La Grande Skips May Primary, All Candidates Head to November Ballot
La Grande won't hold a May 19 primary after no city council race attracted three or more candidates, sending all eight candidates straight to the November 3 ballot.

Four La Grande City Council races will skip the May ballot entirely after candidate filings closed with two or fewer contenders in every position, triggering a charter provision that routes all candidates directly to the November 3 general election.
Section 29 of the La Grande City Charter requires a May primary only when three or more candidates file for a single position. With none of the four open seats drawing that level of interest before the filing deadline, the city announced there will be no municipal primary on May 19, 2026. "A Primary Election will not be held in the City of La Grande on Tuesday, May 19, 2026," the city stated in its official press release. "Pursuant to Section 29 of the La Grande City Charter, if two (2) or fewer candidates file for any particular Position Number, the names of those candidates will appear only on the November 3, 2026, General Election ballot."
All candidates were required to collect and submit signature petitions, with only those who had verified signatures cleared to file. Incumbents faced a February 24 deadline; new candidates had until March 3.

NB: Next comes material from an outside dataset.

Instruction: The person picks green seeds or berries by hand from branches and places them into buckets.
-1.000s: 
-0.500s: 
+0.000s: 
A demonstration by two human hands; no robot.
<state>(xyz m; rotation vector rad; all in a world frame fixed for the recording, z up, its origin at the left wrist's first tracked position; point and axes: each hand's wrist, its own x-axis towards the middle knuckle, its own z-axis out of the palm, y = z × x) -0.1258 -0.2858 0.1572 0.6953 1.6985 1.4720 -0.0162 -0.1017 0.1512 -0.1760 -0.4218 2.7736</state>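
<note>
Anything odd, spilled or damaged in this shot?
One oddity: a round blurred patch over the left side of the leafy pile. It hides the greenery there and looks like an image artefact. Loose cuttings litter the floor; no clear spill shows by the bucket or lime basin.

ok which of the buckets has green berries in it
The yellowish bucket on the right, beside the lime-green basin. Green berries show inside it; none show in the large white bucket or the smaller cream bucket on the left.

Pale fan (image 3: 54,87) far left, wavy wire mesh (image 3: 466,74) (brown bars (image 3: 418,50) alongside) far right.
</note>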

The result is two uncontested races and two contested ones. Mayor Justin B. Rock, who first won the seat in the 2022 general election with 56.1% of the vote over Mathew Miles and was reelected in 2024, is running unopposed for the two-year term. Councilor Molly King faces no challenger for Position 5, a four-year seat she also won without opposition in 2022, capturing 59.4% of the vote that year.

The two contested four-year council seats will offer La Grande voters genuine choices. Rod Sands is challenging incumbent Denise Wheeler for Position 6; Wheeler earned her seat in 2022 with 48.8% of the vote. In Position 7, John R. Lackey faces incumbent Corrine Dutto, a two-term council veteran who won her current seat in 2022 with 46% of the vote.
All four positions are non-partisan, and the city confirmed that the filing deadline has passed with no further changes to the candidate roster expected before November 3.